Although Texas dominated the list as a whole, the fastest-growing large city was outside the state. Among cities with populations of 100,000 or more in 2010, New Orleans, still rebounding from the effects of Hurricane Katrina in 2005, ranked first, growing by 4.9 percent to 360,740. This puts the city’s population at 79.2 percent of the pre-Katrina July 1, 2005, estimate of 455,188.

One of Texas cities that made the list of fastest-growing cities ─ Round Rock ─ broke the 100,000 mark since the 2010 Census. Another, nearby Austin, cracked the 800,000 mark. (See Table 1 for complete list.)

Looking at the highest numerical growth, New York topped the list, adding nearly 70,000 people since the 2010 Census. Again, Texas was well-represented, with six cities among the top 15, including Houston, San Antonio and Austin, which ranked second, third and fourth, respectively. California checked in with three cities, including Los Angeles, San Diego and San Jose; Phoenix; Denver; Charlotte, N.C.; New Orleans; and Washington also made the list. (See Table 2 for a complete list.)

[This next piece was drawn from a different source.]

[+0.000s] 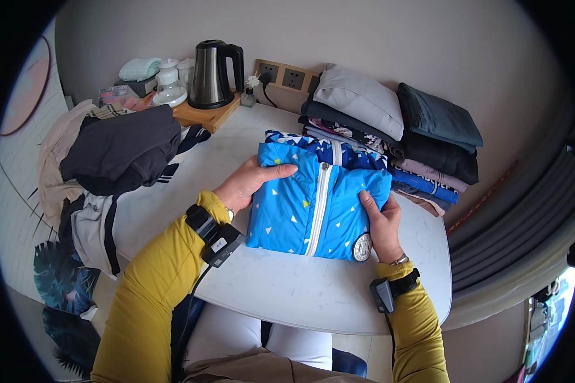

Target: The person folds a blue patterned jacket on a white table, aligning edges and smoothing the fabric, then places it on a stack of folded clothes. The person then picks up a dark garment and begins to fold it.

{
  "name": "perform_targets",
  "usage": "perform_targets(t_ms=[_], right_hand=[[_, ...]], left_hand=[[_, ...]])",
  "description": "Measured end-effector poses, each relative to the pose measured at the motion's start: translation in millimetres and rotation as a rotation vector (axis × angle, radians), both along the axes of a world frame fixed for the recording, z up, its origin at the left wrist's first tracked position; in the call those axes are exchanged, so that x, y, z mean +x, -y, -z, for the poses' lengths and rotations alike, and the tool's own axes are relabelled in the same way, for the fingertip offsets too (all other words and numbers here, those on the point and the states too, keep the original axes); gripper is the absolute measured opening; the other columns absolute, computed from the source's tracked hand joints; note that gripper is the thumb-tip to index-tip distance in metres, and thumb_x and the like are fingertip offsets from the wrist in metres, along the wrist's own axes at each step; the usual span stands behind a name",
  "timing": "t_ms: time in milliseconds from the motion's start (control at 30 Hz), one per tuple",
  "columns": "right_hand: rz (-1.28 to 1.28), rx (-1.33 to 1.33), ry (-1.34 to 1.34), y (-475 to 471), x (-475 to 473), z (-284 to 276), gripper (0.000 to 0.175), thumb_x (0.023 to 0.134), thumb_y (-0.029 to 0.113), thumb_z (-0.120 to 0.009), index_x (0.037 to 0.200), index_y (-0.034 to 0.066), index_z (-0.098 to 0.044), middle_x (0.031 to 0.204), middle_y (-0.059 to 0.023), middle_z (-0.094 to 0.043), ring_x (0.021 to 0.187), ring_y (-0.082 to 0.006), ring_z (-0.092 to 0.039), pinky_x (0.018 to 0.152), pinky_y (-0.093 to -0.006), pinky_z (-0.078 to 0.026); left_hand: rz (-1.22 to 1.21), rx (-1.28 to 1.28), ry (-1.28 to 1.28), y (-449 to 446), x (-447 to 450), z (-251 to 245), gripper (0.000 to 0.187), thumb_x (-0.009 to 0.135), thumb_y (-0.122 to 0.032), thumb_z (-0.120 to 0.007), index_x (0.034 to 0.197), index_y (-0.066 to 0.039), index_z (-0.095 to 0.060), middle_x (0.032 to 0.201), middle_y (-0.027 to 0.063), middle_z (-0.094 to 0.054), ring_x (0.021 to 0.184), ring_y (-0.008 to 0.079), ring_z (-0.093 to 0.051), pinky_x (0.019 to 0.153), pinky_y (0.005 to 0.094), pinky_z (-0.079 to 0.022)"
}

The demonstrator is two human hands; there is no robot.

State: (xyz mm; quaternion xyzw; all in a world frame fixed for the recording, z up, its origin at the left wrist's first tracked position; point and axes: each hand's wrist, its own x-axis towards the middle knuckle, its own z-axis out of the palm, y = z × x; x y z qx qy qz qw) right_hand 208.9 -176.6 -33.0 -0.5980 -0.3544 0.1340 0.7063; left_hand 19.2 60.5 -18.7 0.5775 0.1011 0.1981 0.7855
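Observation:
A folded bright blue zip jacket (287,210) with small triangles, a white zipper and a round badge lies before me on the white table. My left hand (249,182) grips its upper left edge, the thumb on top of the fabric. On the right side, my right hand (385,222) holds the edge, thumb in front and fingers partly hidden behind the cloth. Dark blue patterned fabric (354,155) with a white zipper shows just behind the upper edge; whether it belongs to the same garment I cannot tell.
Folded clothes stand in two stacks, one topped by a light grey garment (359,100), the other by dark trousers (438,115). Loose clothes (120,143) are heaped at the left. An electric kettle (211,79) stands on a wooden tray (206,115) near a wall socket strip (285,76).

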Motion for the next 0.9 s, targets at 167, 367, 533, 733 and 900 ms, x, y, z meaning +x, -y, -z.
perform_targets(t_ms=[167,367,533,733,900], right_hand=[[-0.026,0.019,-0.005,0,0,2,0.04,0.092,0.02,-0.08,0.122,-0.0031,-0.066,0.11,-0.0105,-0.074,0.094,-0.0146,-0.069,0.087,-0.029,-0.057],[-0.04,0.033,0.0,0,2,3,0.038,0.093,0.02,-0.08,0.121,-0.0027,-0.067,0.109,-0.0095,-0.074,0.094,-0.014,-0.069,0.086,-0.0286,-0.057],[-0.063,0.01,0.022,2,3,1,0.038,0.093,0.02,-0.079,0.121,-0.0029,-0.067,0.109,-0.009,-0.074,0.094,-0.0132,-0.068,0.085,-0.0279,-0.057],[-0.144,-0.062,0.024,2,2,-2,0.038,0.094,0.021,-0.078,0.122,-0.002,-0.066,0.112,-0.0087,-0.073,0.096,-0.0133,-0.068,0.087,-0.0282,-0.056],[-0.154,-0.093,0.017,3,2,-1,0.039,0.095,0.022,-0.077,0.123,-0.0017,-0.065,0.113,-0.0085,-0.073,0.098,-0.0135,-0.068,0.089,-0.0286,-0.056]], left_hand=[[0.015,-0.006,-0.009,-1,-1,0,0.049,0.087,-0.022,-0.084,0.13,-0.009,-0.064,0.124,0.0079,-0.071,0.112,0.0216,-0.067,0.102,0.0365,-0.052],[-0.062,-0.01,0.049,-2,1,0,0.053,0.087,-0.021,-0.084,0.132,-0.008,-0.061,0.125,0.007,-0.069,0.113,0.0212,-0.066,0.101,0.0361,-0.052],[-0.172,0.046,0.254,-4,6,-3,0.054,0.087,-0.019,-0.084,0.134,-0.01,-0.058,0.12,0.0045,-0.067,0.109,0.0189,-0.065,0.097,0.0328,-0.054],[-0.274,0.032,0.232,-14,11,5,0.033,0.096,-0.016,-0.074,0.126,-0.011,-0.061,0.109,0.0032,-0.069,0.097,0.0109,-0.067,0.085,0.0251,-0.055],[-0.317,0.077,0.268,-13,14,9,0.026,0.097,-0.018,-0.073,0.121,-0.01,-0.063,0.101,0.001,-0.07,0.092,0.0077,-0.065,0.081,0.0224,-0.054]])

New York continued to be the nation’s most populous city by a large margin, with 8.2 million residents in 2011, followed by Los Angeles and Chicago. The 15 most populous cities remained unchanged since the 2010 Census. However, Austin, Texas, moved up from 14th to 13th in total population, supplanting San Francisco. (See Table 3 for complete list.)

Other highlights:

--As of July 1, 2011, more than three in every five people living in the United States (62 percent or 194.4 million people) lived in incorporated places, commonly thought of as cities. More than a third of the nation’s population (37 percent or 116.2 million people) lived in cities with populations of more than 50,000.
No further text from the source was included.